How is rv threatening rubygems? I am pretty excited about rv on first glance, I tried it and it was too beta when I did to work nicely, but definitely good to have a uv type tool for ruby.
"Yes, I agree. And some of the “admins” even announced publicly many days ago they were launching a competitor tool and were funding raising for it. I’d not trust the system to such “admin”."
https://bsky.app/profile/rmfranca.bsky.social/post/3lz7alpob...
"Spinel develops rv, the next-generation Ruby version manager"
This doesn't explain how rv is threatening rubygems in any way.
They were using the name "rubygems" to fund-raise for not-"rubygems."
But how is this a conflict? Both are not-for-profit projects with the same goal? How can one even use the term 'competition' in this context? What if the Ruby community embraces a new and better package manager? This is, again, a net win for the Ruby community, and both projects strive for that?

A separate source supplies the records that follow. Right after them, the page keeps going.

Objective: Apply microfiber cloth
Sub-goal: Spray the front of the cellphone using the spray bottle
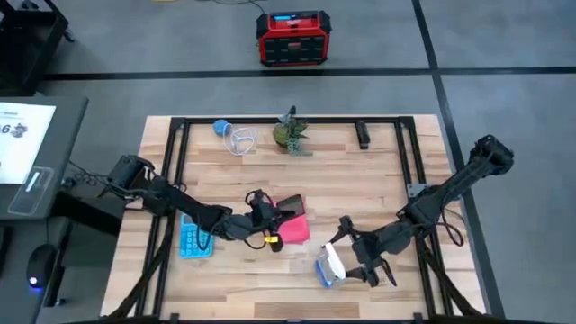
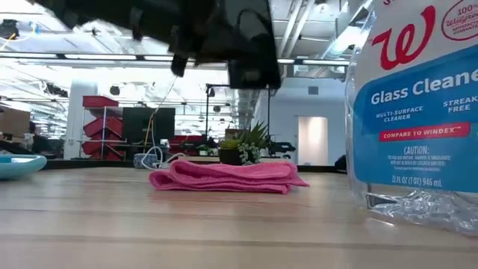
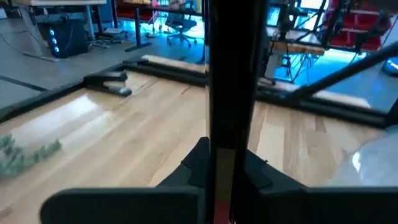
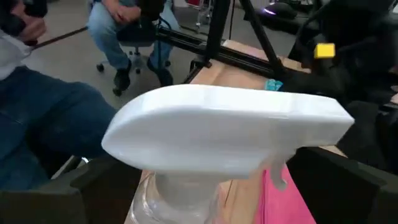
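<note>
The pink microfiber cloth lies folded on the wooden table, near its middle. Just above it my left gripper is shut on a black phone. At the front right a clear glass-cleaner spray bottle stands on the table. My right gripper is at the bottle's neck, behind its white spray head. The head hides whether the gripper has the bottle. My left gripper pinches the phone between its two fingers, one on each broad face, at the phone's end nearest the wrist. The phone runs forward along the fingers, edge-on to the wrist camera. It hangs clear of the table, above the pink cloth.
A light blue calculator lies left of the cloth. A small potted plant, a blue roll and a black stapler-like object sit along the far side. Black frame rails border the table. Seated people show beyond the table's edge.
</note>
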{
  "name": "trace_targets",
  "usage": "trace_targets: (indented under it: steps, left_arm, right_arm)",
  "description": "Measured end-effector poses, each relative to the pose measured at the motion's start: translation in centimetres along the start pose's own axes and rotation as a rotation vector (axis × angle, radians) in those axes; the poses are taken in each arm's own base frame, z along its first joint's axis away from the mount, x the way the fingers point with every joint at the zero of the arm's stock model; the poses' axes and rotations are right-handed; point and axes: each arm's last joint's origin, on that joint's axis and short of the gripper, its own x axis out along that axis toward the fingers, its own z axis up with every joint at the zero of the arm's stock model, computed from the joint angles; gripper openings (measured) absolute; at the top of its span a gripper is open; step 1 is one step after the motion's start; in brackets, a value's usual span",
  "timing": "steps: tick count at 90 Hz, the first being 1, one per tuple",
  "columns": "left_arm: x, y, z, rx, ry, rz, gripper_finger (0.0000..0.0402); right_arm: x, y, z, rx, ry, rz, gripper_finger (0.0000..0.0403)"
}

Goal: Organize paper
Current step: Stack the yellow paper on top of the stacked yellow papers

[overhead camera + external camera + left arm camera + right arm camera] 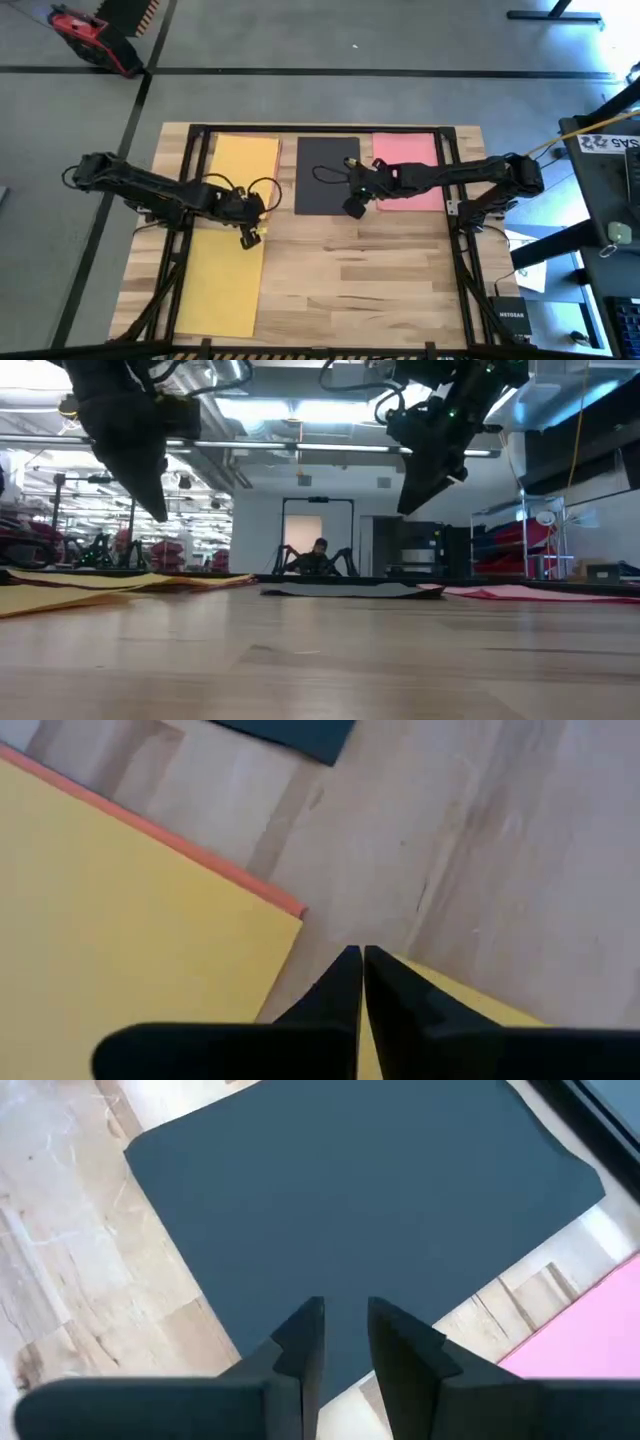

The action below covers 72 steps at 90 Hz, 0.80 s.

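The flat yellow paper sheets (232, 230), black sheet (326, 175) and pink sheet (407, 165) are lying apart, unstacked. The left gripper (249, 237), pinched together, and the slightly parted right gripper (354, 207) are hovering, holding nothing.

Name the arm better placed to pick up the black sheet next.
Right, probably. The right tool hangs over the near right corner of the black sheet, and its wrist view is filled by that sheet. The left tool hangs by the yellow sheets, farther from the black one.
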Motion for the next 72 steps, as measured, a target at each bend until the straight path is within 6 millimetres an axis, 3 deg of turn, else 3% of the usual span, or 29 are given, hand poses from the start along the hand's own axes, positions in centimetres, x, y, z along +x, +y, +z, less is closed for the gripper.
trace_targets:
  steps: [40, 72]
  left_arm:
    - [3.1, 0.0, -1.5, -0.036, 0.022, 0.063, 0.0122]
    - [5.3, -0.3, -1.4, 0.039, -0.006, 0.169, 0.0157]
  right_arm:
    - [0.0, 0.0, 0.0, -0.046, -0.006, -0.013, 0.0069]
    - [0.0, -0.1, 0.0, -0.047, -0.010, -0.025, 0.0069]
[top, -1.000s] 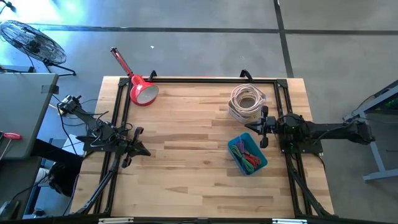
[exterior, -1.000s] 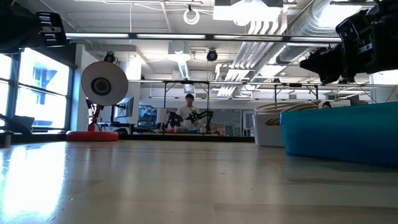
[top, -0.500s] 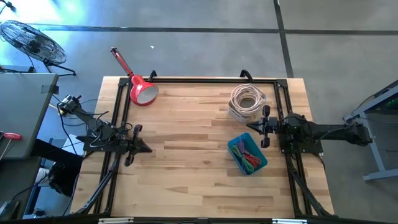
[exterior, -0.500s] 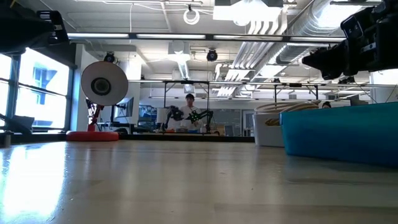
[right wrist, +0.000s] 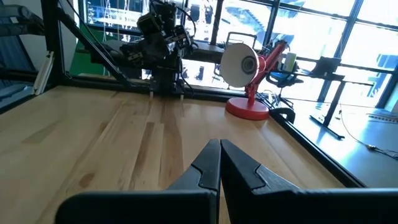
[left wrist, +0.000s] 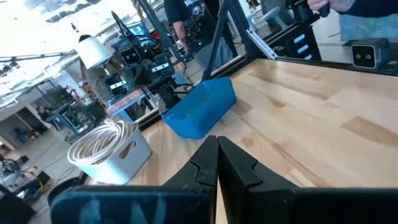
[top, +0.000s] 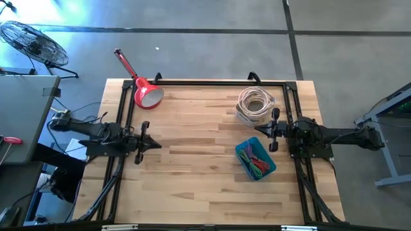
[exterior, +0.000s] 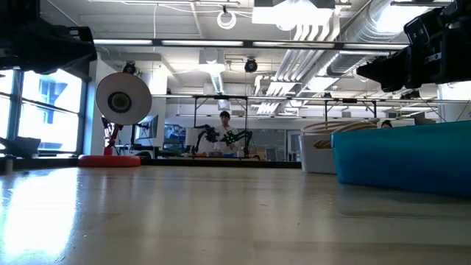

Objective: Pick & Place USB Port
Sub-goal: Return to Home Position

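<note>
Look first at the left gripper [top: 157, 144]. Turned at a slant 1 second ago, now pointing straight across the table [top: 192, 189]. Hardly any change at the right gripper [top: 258, 130]: pulled back just a little, and held up in the air near the blue bin [top: 272, 167] and the white bin [top: 244, 116]. No other move anywhere. Probably means an end to the sorting, with only the trip back to rest to finish.

Find the task's things in the high view: green and purple cables [top: 256, 162] lying inside the blue bin, and the white cable [top: 255, 100] coiled in the white bin. No loose cable on the wood in this view.

Now check the 2 wrist views for something missing from the high view. Fingers [left wrist: 239, 168] pressed tight together on both grippers, with nothing held between them. Also both bins far across the table in the left wrist view, and a red lamp [right wrist: 249, 71] in the right wrist view.

Cannot see into the blue bin from the low view, only its blue wall. Shows instead a person [exterior: 223, 125] far back in the room, missing from the high view.
</note>
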You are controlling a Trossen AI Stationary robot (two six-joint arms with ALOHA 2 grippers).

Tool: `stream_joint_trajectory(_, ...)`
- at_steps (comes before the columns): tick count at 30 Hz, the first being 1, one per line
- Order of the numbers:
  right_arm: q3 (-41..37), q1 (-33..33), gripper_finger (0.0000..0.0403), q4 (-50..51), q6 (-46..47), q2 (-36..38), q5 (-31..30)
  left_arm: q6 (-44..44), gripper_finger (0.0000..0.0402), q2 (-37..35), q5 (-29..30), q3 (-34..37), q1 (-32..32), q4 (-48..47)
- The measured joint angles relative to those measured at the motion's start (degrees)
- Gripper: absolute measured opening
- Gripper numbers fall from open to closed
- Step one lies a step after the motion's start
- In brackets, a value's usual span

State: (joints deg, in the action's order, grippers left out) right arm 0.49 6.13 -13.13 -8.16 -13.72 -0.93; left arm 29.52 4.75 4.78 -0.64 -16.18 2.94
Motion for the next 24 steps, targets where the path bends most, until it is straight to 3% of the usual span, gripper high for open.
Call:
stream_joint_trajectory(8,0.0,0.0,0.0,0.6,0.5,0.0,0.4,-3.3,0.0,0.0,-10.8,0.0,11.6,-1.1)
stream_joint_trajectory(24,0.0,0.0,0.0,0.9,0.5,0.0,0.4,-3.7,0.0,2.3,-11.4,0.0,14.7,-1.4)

It doesn't really matter if it's a non-profit. How do you think your company would react if you started raising money using their name?
Is Rubygems a company? My mind cannot comprehend why are people conflating not-for-profit open-source projects with for-profit companies...
If Rubygems was a company, they'd have a trademark, they'd have patents, they'd have lawyers to protect the money they were making from their brand and product. But we are speaking about not-for-profit open-source projects, not for for-profit corporations!
flagged??
Based on the comments getting downvoted, it feels like some brigading going on.
Flagging this post is quite disturbing.
There is a conversation around this which needs to be had. Maybe on bsky or x?
FYI, this is Ruby Central's response: https://rubycentral.org/news/our-stewardship-where-we-are-wh...
This cannot be a response, as it was posted days before this was released.
The response you link to was published on September 30, 2025, so it's not the response to gem.coop? I'd say gem.coop is the response to Ruby Central's actions?